Retype all data exactly as given. Pictures should not be retyped.

▶ [Exercise data]:
■ ■ ■

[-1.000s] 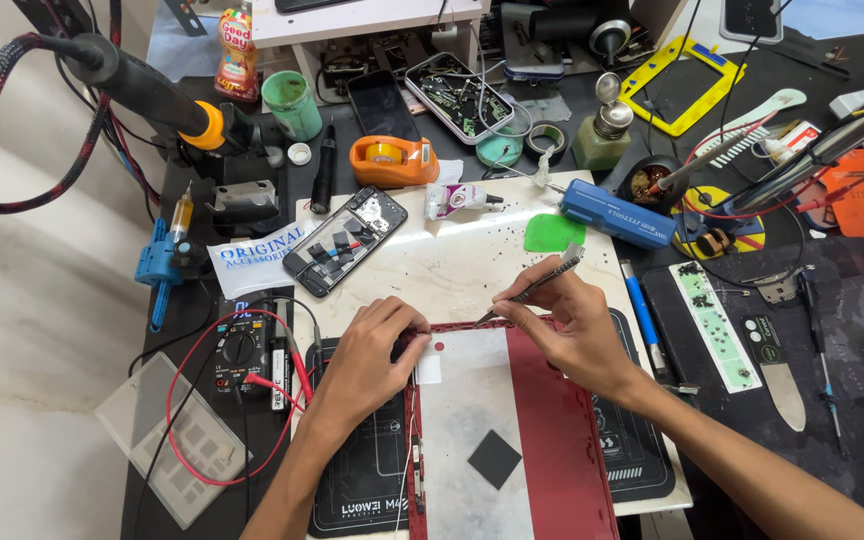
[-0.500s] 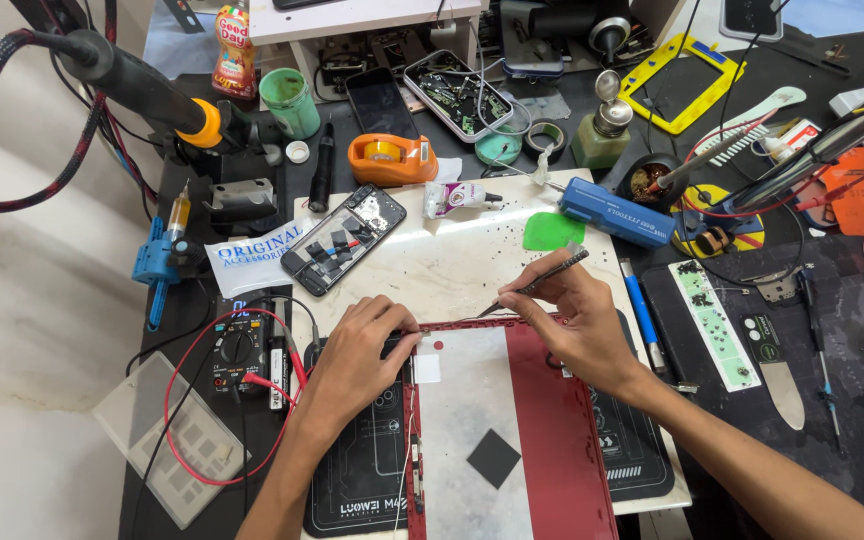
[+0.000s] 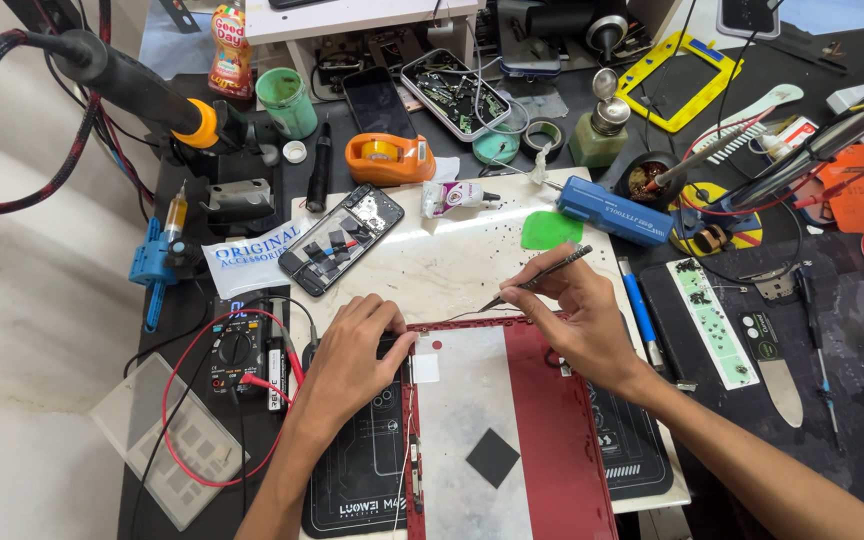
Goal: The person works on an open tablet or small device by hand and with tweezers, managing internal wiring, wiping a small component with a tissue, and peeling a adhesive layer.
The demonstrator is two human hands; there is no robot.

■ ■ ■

▶ [Task response]:
[-1.000s] 
[-0.500s] 
[+0.000s] 
Goal: The person works on an open tablet or small device by hand and with tweezers, managing internal wiring, wiping a small component with a tissue, and peeling a adhesive layer.
The demonstrator is two human hands; there is no robot.

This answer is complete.